### Assignment
Exact copy, no pictures: output each line below as it stands.

### Material provided
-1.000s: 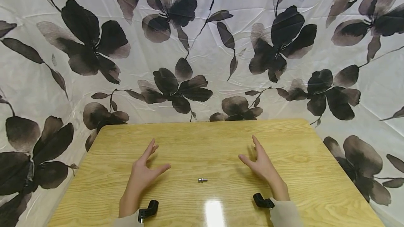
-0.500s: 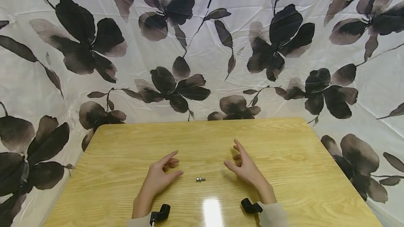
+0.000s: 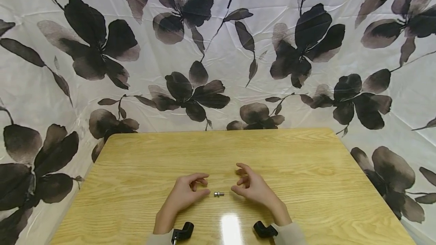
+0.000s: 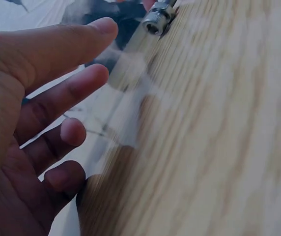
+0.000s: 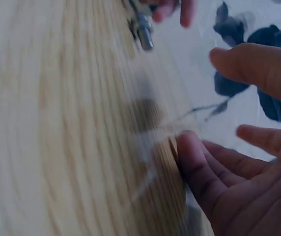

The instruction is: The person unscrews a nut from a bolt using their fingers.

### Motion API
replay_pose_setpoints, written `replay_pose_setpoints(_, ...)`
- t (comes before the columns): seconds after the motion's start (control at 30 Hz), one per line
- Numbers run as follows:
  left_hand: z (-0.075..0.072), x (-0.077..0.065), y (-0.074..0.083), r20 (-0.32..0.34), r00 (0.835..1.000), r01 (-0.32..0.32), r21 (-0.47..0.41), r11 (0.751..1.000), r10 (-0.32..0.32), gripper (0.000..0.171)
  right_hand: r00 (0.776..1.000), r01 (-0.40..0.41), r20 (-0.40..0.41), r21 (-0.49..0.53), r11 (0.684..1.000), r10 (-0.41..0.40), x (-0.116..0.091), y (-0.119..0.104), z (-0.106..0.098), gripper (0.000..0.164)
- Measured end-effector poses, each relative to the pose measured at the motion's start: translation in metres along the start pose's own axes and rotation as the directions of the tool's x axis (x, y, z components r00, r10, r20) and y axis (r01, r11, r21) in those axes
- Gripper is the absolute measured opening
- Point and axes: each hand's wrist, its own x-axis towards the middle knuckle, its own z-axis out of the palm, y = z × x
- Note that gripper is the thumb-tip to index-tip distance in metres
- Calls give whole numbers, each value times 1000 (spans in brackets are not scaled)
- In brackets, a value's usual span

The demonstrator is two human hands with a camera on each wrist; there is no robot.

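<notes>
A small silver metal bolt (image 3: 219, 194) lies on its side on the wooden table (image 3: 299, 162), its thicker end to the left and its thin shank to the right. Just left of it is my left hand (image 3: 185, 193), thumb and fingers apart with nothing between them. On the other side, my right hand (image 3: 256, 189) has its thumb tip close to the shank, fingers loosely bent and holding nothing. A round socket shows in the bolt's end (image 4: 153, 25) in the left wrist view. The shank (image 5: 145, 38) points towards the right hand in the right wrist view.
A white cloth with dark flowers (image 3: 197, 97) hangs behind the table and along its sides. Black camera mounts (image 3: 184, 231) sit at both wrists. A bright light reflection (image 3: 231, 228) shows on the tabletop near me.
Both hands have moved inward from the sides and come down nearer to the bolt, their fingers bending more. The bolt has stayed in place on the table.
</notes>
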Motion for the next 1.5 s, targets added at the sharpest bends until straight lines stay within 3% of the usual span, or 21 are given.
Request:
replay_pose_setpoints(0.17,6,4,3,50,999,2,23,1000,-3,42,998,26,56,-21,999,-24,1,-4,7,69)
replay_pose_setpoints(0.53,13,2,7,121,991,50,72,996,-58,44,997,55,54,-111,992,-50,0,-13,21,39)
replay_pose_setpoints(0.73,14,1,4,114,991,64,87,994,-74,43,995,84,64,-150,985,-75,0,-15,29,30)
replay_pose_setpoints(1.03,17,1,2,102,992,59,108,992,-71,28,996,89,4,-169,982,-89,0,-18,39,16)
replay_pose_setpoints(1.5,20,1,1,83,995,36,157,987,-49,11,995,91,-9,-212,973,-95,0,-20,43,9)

### Answer to the problem
-1.000s: 
-0.500s: 
+0.000s: 
+0.000s: 
+0.000s: 

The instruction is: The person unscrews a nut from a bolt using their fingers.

### Motion API
replay_pose_setpoints, written `replay_pose_setpoints(_, ...)`
- t (comes before the columns): seconds after the motion's start (control at 30 Hz), one per line
- Numbers run as follows:
  left_hand: z (-0.075..0.072), x (-0.077..0.065), y (-0.074..0.083), r20 (-0.32..0.34), r00 (0.835..1.000), r01 (-0.32..0.32), r21 (-0.47..0.41), r11 (0.751..1.000), r10 (-0.32..0.32), gripper (0.000..0.171)
  right_hand: r00 (0.776..1.000), r01 (-0.40..0.41), r20 (-0.40..0.41), r21 (-0.49..0.53), r11 (0.684..1.000), r10 (-0.41..0.40), x (-0.116..0.091), y (-0.119..0.104), z (-0.106..0.098), gripper (0.000..0.164)
- Measured end-effector poses, each relative to the pose measured at the motion's start: translation in metres along the start pose's own axes and rotation as the directions of the tool's x axis (x, y, z components r00, r10, r20) and y axis (r01, r11, r21) in those axes
- Gripper is the absolute measured opening
- Point and axes: each hand's wrist, its own x-axis towards the middle knuckle, its own z-axis out of the palm, y = z × x
- Note that gripper is the thumb-tip to index-tip distance in metres
- Calls give whole numbers, each value times 1000 (spans in brackets are not scaled)
- In brackets, a value's usual span

The demonstrator is two human hands with a camera on each wrist; there is no robot.

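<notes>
A small silver metal bolt (image 3: 219, 194) lies on its side on the wooden table (image 3: 299, 162), its thicker end to the left and its thin shank to the right. Just left of it is my left hand (image 3: 185, 193), thumb and fingers apart with nothing between them. On the other side, my right hand (image 3: 256, 189) has its thumb tip close to the shank, fingers loosely bent and holding nothing. A round socket shows in the bolt's end (image 4: 153, 25) in the left wrist view. The shank (image 5: 145, 38) points towards the right hand in the right wrist view.
A white cloth with dark flowers (image 3: 197, 97) hangs behind the table and along its sides. Black camera mounts (image 3: 184, 231) sit at both wrists. A bright light reflection (image 3: 231, 228) shows on the tabletop near me.
Both hands have moved inward from the sides and come down nearer to the bolt, their fingers bending more. The bolt has stayed in place on the table.
</notes>
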Motion for the next 1.5 s, targets added at the sharpest bends until straight lines stay within 3% of the usual span, or 21 are given.
Request:
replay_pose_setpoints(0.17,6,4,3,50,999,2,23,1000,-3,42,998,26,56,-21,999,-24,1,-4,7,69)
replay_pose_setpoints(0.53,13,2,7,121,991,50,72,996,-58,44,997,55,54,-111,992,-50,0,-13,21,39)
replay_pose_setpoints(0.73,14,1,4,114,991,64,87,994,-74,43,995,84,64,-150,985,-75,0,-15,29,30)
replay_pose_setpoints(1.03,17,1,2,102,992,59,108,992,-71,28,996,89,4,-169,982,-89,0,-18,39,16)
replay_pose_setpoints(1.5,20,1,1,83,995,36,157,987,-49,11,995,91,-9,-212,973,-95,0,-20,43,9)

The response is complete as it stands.